On April 6, 2026, NASA astronauts Reid Wiseman, Victor Glover, Christina Koch, and Canadian Space Agency astronaut Jeremy Hansen watched six bright flashes erupt on the Moon’s darkened surface as tiny space rocks slammed into the regolith at tens of thousands of miles per hour. The four were aboard the Orion spacecraft during Artemis II’s seven-hour lunar flyby, skimming within roughly 4,067 statute miles of the surface and becoming the first humans to visit the Moon’s neighborhood since Apollo 17 in December 1972. Their observations, relayed to mission controllers during post-flyby debriefs, mark the first time in more than 53 years that people have directly witnessed meteoroid impacts from deep space.

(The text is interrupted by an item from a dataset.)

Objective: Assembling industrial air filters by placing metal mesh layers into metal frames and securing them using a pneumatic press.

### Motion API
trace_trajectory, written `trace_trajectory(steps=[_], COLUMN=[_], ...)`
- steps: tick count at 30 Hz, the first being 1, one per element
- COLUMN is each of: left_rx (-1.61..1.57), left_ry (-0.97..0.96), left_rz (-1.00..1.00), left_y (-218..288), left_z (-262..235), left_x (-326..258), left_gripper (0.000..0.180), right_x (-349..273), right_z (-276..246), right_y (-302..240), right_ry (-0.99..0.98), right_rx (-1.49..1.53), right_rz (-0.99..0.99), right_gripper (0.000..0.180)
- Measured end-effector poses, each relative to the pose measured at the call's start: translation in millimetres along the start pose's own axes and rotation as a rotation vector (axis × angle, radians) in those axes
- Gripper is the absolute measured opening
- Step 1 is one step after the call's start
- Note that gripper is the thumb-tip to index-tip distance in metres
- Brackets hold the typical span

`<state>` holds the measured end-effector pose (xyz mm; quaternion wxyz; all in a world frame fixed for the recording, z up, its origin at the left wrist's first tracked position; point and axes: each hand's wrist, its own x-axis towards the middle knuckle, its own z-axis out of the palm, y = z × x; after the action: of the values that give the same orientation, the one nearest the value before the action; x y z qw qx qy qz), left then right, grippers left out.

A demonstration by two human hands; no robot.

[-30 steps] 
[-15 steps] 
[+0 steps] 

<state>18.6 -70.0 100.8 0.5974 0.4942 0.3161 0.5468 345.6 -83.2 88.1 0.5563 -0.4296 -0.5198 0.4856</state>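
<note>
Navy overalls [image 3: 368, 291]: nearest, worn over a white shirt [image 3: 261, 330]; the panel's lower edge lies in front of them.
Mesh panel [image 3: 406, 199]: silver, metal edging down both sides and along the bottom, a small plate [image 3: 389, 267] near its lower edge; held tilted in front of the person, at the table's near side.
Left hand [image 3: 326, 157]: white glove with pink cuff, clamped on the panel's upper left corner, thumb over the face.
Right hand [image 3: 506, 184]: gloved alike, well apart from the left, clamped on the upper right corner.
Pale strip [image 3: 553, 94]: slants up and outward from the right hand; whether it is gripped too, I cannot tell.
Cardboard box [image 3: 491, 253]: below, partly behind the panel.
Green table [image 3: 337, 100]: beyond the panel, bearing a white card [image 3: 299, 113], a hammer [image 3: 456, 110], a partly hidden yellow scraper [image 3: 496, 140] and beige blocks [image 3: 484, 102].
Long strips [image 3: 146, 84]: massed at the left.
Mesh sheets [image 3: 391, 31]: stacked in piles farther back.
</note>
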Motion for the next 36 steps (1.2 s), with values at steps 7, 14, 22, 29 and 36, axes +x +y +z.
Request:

The sightings are more than a milestone. Every flash represents a rock, likely no bigger than a few inches across, punching into the lunar surface at speeds that can exceed 45,000 mph. For NASA engineers designing the hardware and schedules for Artemis III’s crewed landing, each impact is a data point in a hazard equation that will shape everything from habitat shielding thickness to the timing of moonwalks.
What the crew saw and how they saw it
NASA’s real-time mission log for Flight Day 6 confirms that the crew had a planned observation window to watch for impact flashes on the Moon’s unlit hemisphere. That window opened at approximately 18:00 UTC and stretched for nearly eight hours, covering the period when Orion swung through its closest approach at about 4,067 statute miles above the surface and 252,756 statute miles from Earth.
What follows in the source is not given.